What if you don’t have an MBA or a medical degree? Believe it or not, there are a number of options if you don’t have a lot of formal education to put on your resume.

Find out what the top high paying medical jobs with little schooling are in the healthcare field.

1. Surgeon Tech

As a surgical technician, you are in charge of getting the operating room ready prior to surgical procedures. You also get the patients ready for surgery. During procedures, you may assist doctors by handing them surgical tools (like you see on TV).

It is a high-stress, and high-paying job, averaging about $50,000 a year.

2. Health Services Administrator

In this role, you work on the business side of healthcare rather than working directly with patients. You are an operational manager where you create systems, policies, and procedures to make sure hospitals and doctor’s offices run efficiently.

You should know a little bit about technology and how IT infrastructures work. The more healthcare relies on technology, the more important this will become in your job.

A career as a health services administrator requires an associate or bachelor’s degree. You can take it as far as a doctoral degree, but it’s not necessary to get your foot in the door.

3. Medical Coder

In any doctor’s office, there’s always the issue of billing insurance companies to make sure the practice has enough cash flow to survive.

A huge part of that billing process is making sure that insurance invoices have the proper codes on them. If they don’t, it can delay insurance payments. That’s why the job of a medical coder is so important.

A medical coder takes the doctor’s notes from a patient chart and interprets those notes into a code that is sent to insurance companies for billing purposes. Learn more about the salary of medical coders here.

4. Physician Assistant

You always wanted to be a doctor, but just couldn’t invest the time or energy in getting an advanced degree. An alternative is to be a physician assistant.

You don’t perform surgeries, but you do just about everything else a regular doctor would. You create treatment plans for patients, diagnose them, and treat injuries.

You will need an undergraduate degree and additional training as a physician assistant. The pay averages about $100,000 a year, which definitely qualifies as one of the top high paying medical jobs with little schooling.

5. Dental Hygienist                          

A career in the dental industry is a great way to stay in healthcare without having to work at a hospital. The great thing about being a dental hygienist is that you only have to go to school for about two years and you can make about $75,000 a year.

Your responsibilities will vary widely depending on where you work. In some dental clinics, your primary job is education. You teach patients the best practices of brushing, flossing, and overall dental care.
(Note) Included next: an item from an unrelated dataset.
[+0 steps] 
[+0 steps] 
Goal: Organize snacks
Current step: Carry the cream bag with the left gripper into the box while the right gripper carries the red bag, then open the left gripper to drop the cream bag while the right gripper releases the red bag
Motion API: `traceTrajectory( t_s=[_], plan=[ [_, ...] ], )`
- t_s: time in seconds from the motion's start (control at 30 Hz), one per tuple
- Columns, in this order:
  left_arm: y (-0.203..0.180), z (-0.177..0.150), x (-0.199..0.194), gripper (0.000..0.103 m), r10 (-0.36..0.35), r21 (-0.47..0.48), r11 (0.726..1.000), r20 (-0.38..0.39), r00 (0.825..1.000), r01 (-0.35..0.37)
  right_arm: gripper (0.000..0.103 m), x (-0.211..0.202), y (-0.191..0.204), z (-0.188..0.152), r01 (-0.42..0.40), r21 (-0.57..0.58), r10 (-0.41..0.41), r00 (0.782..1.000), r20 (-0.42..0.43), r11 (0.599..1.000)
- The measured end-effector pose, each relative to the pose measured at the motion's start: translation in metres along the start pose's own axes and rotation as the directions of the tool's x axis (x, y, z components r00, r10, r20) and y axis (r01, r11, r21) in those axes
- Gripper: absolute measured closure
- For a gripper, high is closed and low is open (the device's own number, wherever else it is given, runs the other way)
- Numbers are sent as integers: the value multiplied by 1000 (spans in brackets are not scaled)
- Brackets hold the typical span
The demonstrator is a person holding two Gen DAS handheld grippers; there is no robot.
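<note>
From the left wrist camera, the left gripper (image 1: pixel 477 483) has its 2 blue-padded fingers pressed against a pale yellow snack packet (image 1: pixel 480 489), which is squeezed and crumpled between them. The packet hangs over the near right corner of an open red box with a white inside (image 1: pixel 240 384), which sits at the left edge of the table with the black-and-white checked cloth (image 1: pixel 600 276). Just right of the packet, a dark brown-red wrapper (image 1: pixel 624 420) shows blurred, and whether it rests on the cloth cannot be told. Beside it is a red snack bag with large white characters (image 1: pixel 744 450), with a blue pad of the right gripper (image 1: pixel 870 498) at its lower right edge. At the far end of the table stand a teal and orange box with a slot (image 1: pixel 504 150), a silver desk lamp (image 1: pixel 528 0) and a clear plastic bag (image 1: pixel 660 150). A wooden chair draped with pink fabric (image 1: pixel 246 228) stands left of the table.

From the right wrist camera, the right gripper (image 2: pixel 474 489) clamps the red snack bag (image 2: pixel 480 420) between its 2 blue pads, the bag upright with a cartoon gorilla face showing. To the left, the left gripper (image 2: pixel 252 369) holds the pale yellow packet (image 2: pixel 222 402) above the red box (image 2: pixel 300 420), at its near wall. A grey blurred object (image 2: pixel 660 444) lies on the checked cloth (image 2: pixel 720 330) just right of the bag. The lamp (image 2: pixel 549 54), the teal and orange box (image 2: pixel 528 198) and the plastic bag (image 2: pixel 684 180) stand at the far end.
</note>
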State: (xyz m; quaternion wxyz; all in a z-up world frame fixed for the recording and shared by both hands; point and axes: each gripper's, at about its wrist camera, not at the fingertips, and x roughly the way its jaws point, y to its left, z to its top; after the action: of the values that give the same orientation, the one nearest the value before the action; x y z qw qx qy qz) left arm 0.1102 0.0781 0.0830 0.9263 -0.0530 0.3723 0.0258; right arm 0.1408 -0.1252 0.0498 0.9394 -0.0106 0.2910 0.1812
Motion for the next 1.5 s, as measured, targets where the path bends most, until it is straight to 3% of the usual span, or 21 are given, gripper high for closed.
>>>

Other possibilities in your day-to-day work could involve taking x-rays, cleaning, and polishing teeth. You may be the dentist’s right-hand person and they may lean on you a lot more in a busy office.  

6. Nutritionist

As the population grows and gets busier, it’s getting fatter. Almost 40% of Americans are obese. In the rush of everyday life, Americans have forgotten how to eat well.

They eat whatever is fast and convenient, forgetting about nutritional value. They’re also calorie dense foods served in huge portions.

Preventative healthcare starts with what people consume and you can have a huge impact on that when you pursue a career as a nutritionist. You work with clients to develop meal plans to help them make better choices and lose weight.

You can leverage your work as a nutritionist into a lucrative career as a writer, speaker, and by working with clients.

7. Physical Therapist Assistant

Injuries and aches and pains happen all of the time. Think of all of the people who sit in offices all day and have low back pain.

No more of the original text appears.